== Problem to solve ==
Could you copy each line of the listing below that has the word "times"?
★ ★ ★ ★ ★ ★ ★
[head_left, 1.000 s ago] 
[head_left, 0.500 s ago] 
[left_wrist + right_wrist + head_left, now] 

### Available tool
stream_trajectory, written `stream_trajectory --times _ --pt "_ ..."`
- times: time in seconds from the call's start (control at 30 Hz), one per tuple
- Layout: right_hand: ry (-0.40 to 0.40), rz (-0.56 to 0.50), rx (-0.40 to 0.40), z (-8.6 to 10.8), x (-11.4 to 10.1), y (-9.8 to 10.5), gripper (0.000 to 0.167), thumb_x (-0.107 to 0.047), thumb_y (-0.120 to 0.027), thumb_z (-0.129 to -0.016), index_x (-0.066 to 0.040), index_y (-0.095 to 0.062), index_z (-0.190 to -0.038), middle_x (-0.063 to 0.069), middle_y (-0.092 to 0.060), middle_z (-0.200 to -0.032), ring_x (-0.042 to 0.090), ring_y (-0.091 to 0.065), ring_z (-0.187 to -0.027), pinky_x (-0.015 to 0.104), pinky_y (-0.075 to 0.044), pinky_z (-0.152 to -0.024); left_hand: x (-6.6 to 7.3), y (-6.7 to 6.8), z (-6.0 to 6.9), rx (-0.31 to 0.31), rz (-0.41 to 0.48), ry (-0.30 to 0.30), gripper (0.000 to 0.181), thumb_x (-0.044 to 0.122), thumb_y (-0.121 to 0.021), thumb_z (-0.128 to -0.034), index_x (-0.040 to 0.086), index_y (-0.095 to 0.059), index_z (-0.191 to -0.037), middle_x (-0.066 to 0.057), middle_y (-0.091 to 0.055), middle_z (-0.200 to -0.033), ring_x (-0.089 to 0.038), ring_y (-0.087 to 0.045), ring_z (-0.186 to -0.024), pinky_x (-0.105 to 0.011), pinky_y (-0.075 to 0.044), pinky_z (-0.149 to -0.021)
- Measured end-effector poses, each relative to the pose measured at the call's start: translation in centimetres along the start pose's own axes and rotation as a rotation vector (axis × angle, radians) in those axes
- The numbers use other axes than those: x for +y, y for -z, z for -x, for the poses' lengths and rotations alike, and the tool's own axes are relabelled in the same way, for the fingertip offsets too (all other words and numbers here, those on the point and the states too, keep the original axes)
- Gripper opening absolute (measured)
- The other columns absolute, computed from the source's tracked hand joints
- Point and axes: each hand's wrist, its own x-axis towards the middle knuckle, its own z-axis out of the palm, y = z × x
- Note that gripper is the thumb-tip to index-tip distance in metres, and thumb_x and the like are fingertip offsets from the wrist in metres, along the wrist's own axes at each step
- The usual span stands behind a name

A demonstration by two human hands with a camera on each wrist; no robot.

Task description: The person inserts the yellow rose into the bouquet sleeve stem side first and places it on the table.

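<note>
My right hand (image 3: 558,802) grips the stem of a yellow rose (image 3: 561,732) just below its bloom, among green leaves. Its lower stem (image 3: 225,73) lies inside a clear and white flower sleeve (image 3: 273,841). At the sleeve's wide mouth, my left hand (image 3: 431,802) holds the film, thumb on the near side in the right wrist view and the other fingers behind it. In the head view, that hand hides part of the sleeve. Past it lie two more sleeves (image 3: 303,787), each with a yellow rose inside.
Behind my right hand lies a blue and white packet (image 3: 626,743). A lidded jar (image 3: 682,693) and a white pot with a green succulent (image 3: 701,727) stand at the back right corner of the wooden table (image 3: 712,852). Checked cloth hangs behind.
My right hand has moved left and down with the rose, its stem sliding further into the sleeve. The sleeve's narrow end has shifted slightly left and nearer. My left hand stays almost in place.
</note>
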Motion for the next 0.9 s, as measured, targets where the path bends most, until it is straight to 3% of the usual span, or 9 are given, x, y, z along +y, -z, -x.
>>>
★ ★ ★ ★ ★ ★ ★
== Response box ==
stream_trajectory, written `stream_trajectory --times _ --pt "_ ..."`
- times: time in seconds from the call's start (control at 30 Hz), one per tuple

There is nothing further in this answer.